**EXERCISE BRIEF**:
All lines in the data that hold the word "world" need copying.

**PROVIDED MATERIAL**:
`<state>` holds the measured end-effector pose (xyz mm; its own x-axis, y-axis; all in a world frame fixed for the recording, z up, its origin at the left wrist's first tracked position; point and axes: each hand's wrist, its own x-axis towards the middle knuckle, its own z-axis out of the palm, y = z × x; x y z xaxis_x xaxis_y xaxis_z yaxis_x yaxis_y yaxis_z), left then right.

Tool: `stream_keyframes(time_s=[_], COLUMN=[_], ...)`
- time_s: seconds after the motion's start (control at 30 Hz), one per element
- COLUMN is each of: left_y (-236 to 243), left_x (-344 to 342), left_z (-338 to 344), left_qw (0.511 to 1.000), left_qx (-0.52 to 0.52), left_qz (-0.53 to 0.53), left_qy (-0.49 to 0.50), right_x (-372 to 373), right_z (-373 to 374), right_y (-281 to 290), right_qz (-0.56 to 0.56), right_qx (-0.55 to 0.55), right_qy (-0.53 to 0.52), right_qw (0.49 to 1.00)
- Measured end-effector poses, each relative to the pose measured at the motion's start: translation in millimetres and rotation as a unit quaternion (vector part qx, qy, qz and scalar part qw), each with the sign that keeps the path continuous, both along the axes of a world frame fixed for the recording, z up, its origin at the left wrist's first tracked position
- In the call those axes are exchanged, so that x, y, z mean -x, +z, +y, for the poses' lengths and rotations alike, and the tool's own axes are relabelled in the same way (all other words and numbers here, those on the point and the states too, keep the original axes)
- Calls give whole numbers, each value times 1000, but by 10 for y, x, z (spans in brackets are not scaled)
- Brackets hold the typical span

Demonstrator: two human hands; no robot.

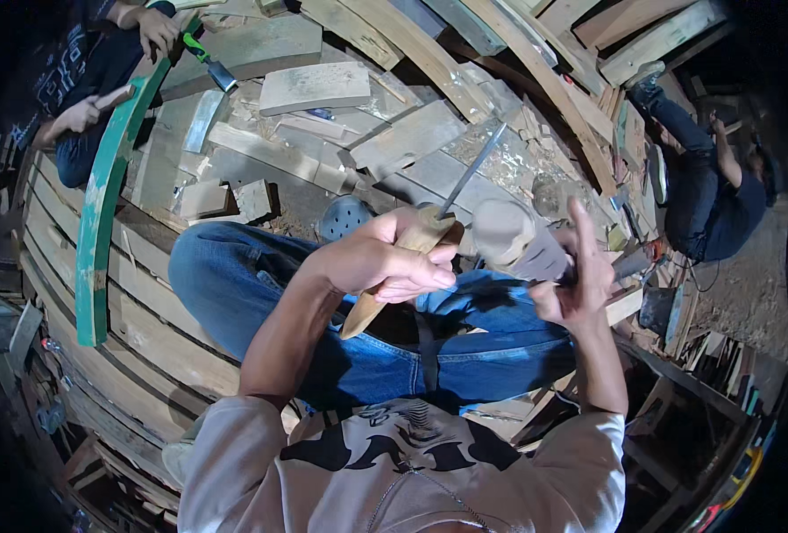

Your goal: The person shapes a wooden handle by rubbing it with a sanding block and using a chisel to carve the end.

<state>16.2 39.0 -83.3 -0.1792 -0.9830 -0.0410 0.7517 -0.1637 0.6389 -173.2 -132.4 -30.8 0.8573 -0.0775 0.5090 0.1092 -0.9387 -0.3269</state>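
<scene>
The slatted wooden floor [172,351] curves round the left side, and loose boards [412,138] with chips among them cover the ground ahead. A long curved beam [554,89] runs down at upper right. At upper left, a co-worker's hands [79,115] rest on a green beam [101,222]; another person [732,195] in dark clothes is at far right.

Over the wearer's blue jeans [234,275], the left hand [381,262] is closed, its fingers wrapped round a tapered wooden handle [363,311] that slants up from the lap. The right hand [581,280] is just beside it, index finger stretched upward, the other fingers curled in at the base of a pale mallet-like tool [505,238]; motion blur leaves its exact kind uncertain.

From the handle's upper end a thin metal rod [474,169] points toward the boards, its tip apart from both hands.

The work looks under way: rod and handle are already in line and in hand, and neither hand's piece has been set down. How firmly the two are joined, and how much is left, cannot be told.
</scene>
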Motion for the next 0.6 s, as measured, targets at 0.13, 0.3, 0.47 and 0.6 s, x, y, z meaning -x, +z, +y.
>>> stream_keyframes(time_s=[0.13, 0.3, 0.47, 0.6], left_y=[-411, -288, -56, 200], left_x=[80, 0, 31, 138], left_z=[4, -63, 17, 32], left_qw=[995, 983, 999, 942], left_qx=[-66, -41, -27, 17], left_qz=[50, 70, -39, -278], left_qy=[-55, -167, -17, 190], right_x=[-418, -585, -585, -592], right_z=[151, 180, 219, 233], right_y=[-44, -210, -14, -5], right_qz=[-15, -39, 73, 9], right_qx=[-110, -187, -245, -286], right_qy=[78, 139, 96, 21], right_qw=[991, 972, 962, 958])
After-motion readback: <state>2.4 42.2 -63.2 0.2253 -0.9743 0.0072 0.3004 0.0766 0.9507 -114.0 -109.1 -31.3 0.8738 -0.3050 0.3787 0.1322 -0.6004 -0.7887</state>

**RESPONSE**:
`<state>` holds the measured end-effector pose (xyz mm; its own x-axis, y-axis; all in a world frame fixed for the recording, z up, its origin at the left wrist's first tracked position; point and axes: each hand's wrist, its own x-axis towards the middle knuckle, its own z-axis out of the palm, y = z × x; x y z xaxis_x xaxis_y xaxis_z yaxis_x yaxis_y yaxis_z), left then right.
- Measured end-effector poses, each relative to the pose measured at the motion's start: translation in millimetres and rotation as a unit quaternion (vector part qx, qy, qz and scalar part qw), each with the sign that keeps the path continuous, both along the axes of a world frame fixed for the recording, z up, its origin at the left wrist's first tracked position

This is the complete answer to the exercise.